Era il 1999 quando Medici Senza Frontiere riceveva il Premio Nobel per la Pace. Quello stesso anno l’organizzazione umanitaria lanciava una campagna per l’accesso ai farmaci, intitolata “Non chiediamo mica la luna”. Oggi Msf celebra i vent’anni di quella battaglia di civiltà, che non è affatto finita, anzi: a causa della crisi il problema ha raggiunto anche aree del mondo, come l’Europa, dove non esisteva.
Secondo un rapporto di un’altra ong, Oxfam, una persona su tre nel mondo non ha accesso ai farmaci e le ragioni sono di natura economica, sia sul lato del paziente che sul lato del produttore.

Da un lato, infatti, uno degli ostacoli principali è rappresentato dal prezzo dei medicinali, che taglia fuori le fasce più povere della popolazione, affetta anche da malattie comuni che però non riesce a curare. Poi ci sono le patologie rare, le cui cure non vengono considerate abbastanza remunerative da parte delle case farmaceutiche. O meglio: “Le case farmaceutiche non sono più interessate a produrre medicinali per la cura di malattie per niente rare, come la tubercolosi multiresistente, ma che colpiscono soprattutto persone in zone povere del mondo, che non hanno potere economico“, spiega ai nostri microfoni Roberto Scaini di Msf.

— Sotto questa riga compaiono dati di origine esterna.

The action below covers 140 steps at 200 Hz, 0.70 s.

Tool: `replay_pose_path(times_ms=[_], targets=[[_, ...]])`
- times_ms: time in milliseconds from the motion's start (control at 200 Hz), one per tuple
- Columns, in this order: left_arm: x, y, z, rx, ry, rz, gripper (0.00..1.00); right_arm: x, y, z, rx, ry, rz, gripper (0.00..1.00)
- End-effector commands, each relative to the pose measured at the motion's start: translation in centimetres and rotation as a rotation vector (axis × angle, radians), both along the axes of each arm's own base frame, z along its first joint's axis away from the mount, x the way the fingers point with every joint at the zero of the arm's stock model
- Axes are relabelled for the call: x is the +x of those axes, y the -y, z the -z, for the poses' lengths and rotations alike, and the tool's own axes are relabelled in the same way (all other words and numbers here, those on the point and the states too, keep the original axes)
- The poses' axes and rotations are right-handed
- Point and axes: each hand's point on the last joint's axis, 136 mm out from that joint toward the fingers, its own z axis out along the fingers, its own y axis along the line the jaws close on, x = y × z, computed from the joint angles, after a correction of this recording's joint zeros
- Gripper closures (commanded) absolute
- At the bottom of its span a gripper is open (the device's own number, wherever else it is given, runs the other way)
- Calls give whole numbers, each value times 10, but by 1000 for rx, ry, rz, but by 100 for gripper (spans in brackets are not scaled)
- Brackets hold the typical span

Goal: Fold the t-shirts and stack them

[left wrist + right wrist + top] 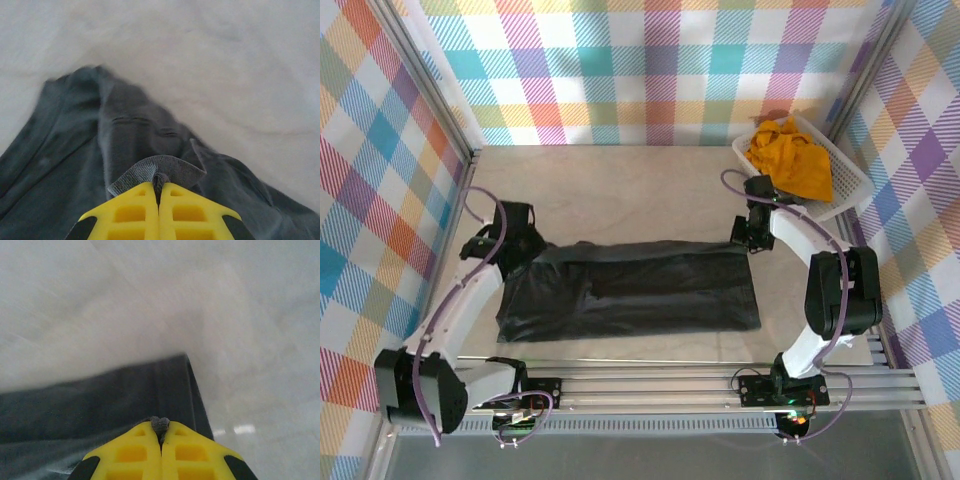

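The black-charcoal t-shirt (630, 290) lies folded into a long band across the middle of the table. At its far left corner my left gripper (517, 245) is shut on a pinch of the dark fabric (159, 172), which bunches between the yellow fingers (135, 210). My right gripper (752, 235) holds the far right corner, shut on a small fold of the same shirt (160, 424). The shirt's edge (192, 385) runs away from it over the pale table. The mustard yellow-orange t-shirt (790, 155) is crumpled in the basket.
A white lattice basket (845, 170) stands at the back right corner, close behind my right arm. Checked cloth walls enclose the table (620, 190) on three sides. A metal rail (670, 385) runs along the near edge.
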Motion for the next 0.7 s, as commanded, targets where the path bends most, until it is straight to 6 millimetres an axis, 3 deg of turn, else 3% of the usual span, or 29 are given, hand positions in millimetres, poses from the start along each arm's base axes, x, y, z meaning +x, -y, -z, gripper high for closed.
replay_pose_path(times_ms=[0,160,455,695], targets=[[-54,-25,27,23,-118,-173,100,-26,10,7,-30,-52,69,100],[-85,-29,46,-31,-126,-277,100,-48,12,22,-28,-112,85,100],[-97,-24,54,-74,-154,-279,100,-53,15,16,-40,-110,90,100],[-113,-26,64,-73,-208,-311,100,-78,17,13,-18,-125,123,100]])
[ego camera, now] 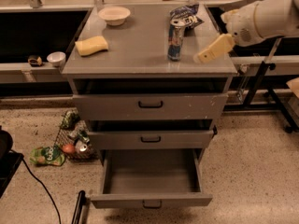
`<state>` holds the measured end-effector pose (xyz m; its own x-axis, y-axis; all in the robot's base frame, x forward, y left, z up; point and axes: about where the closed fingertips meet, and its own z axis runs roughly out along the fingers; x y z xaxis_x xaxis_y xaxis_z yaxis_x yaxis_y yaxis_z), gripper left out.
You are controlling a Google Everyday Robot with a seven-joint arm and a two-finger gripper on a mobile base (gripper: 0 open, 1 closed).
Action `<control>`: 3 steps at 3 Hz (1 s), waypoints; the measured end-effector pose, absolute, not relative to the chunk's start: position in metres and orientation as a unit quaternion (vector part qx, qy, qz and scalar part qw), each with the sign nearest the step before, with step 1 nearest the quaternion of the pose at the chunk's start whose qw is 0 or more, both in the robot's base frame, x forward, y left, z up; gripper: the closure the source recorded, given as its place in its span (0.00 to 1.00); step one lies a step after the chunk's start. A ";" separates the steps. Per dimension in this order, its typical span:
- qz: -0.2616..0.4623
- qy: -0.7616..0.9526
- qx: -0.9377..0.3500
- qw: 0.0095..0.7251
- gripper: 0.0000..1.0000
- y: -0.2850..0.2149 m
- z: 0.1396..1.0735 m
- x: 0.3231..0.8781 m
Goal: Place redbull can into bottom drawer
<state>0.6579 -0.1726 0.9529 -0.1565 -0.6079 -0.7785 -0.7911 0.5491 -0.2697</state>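
Note:
The redbull can [176,39] stands upright on the grey cabinet top [140,55], toward the back right. My gripper [211,50] hangs over the right part of the cabinet top, a short way to the right of the can and apart from it. It holds nothing that I can see. The bottom drawer [151,178] is pulled out wide and is empty inside, with its small black handle on the front. The two shallower drawers [150,107] above it are only slightly open.
A dark blue chip bag [187,14] lies just behind the can. A white bowl [114,15] and a yellow sponge [91,45] sit on the left of the top. Litter and a wire tray [70,141] lie on the floor left of the cabinet.

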 end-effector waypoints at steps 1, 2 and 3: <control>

Il mercato del farmaco, però, non può essere considerato un mercato come tutti gli altri. Dovrebbe seguire un criterio etico, dal momento che la salute è annoverata tra i diritti umani. “È chiaro che chi lo produce non ci può perdere – osserva l’operatore di Msf – ma non può nemmeno essere fatta una continua speculazione”.
Un ruolo in questo campo potrebbero averlo anche gli Stati e le istituzioni pubbliche. “Lo Stato potrebbe fare ricerca sui farmaci – sottolinea Scaini – Se è vero che ci sono malattie più rare o dimenticate, lo Stato potrebbe avere le proprie risorse industriali di ricerca per trovare qualcosa di nuovo, che non necessariamente rappresenta un’opportunità di guadagno, ma che può rappresentare un’ottima opportunità per il ruolo etico che deve rappresentare uno Stato”.

Se è vero che il problema dell’accesso ai farmaci non è affatto risolto, in questi vent’anni di campagna Msf ha raggiunto qualche obiettivo, anche importante. La battaglia ha contribuito ad abbassare il prezzo delle cure per l’hiv e l’epatite C, ha stimolato lo sviluppo di farmaci per tubercolosi multiresistente, malaria o malattie dimenticate come il kala azar, ha partecipato all’implementazione del nuovo vaccino contro l’ebola.
Per l’hiv, in particolare, in un decennio è stata ottenuta una riduzione del prezzo del trattamento pari al 99%, permettendo di curare 22 milioni di persone. Per la polmonite, prima causa di mortalità tra i bambini sotto i 5 anni, la campagna ha ottenuto da Pfizer e GSK una forte riduzione del prezzo del vaccino in progetti umanitari.

La campagna di Msf, in particolare, ha cinque obiettivi. Anzitutto vuole far abbandonare i falsi miti sui prezzi elevati, che non sono sempre dettati dai costi di ricerca sviluppo e produzione; occorre anche interrompere l’abuso dei brevetti, che hanno il principale scopo di estendere i monopoli delle aziende farmaceutiche e ritardare l’introduzione sul mercato dei farmaci generici; i Paesi che vogliono esercitare il loro diritto legale per avere accesso a farmaci a prezzi accessibili – come India, Tailandia, Brasile, Colombia, Malesia e altri – devono essere autorizzati a produrre o ottenere versioni economiche di farmaci e vaccini salvavita, senza subire pressioni da parte di aziende farmaceutiche o altri paesi; la ricerca e lo sviluppo devono essere una responsabilità collettiva e le decisioni sull’accessibilità ai farmaci non devono essere considerate beneficienza, ma portare ad un reale cambiamento del sistema.

Anche i cittadini hanno un ruolo in questo campo. Anzitutto informandosi e sensibilizzandosi, ma anche alzando la voce per fare pressione sui governi e sulle case farmaceutiche. “Se grida uno da solo fa poco rumore – conclude Scaini – Se gridano in cento ecco che la voce è più imponente”.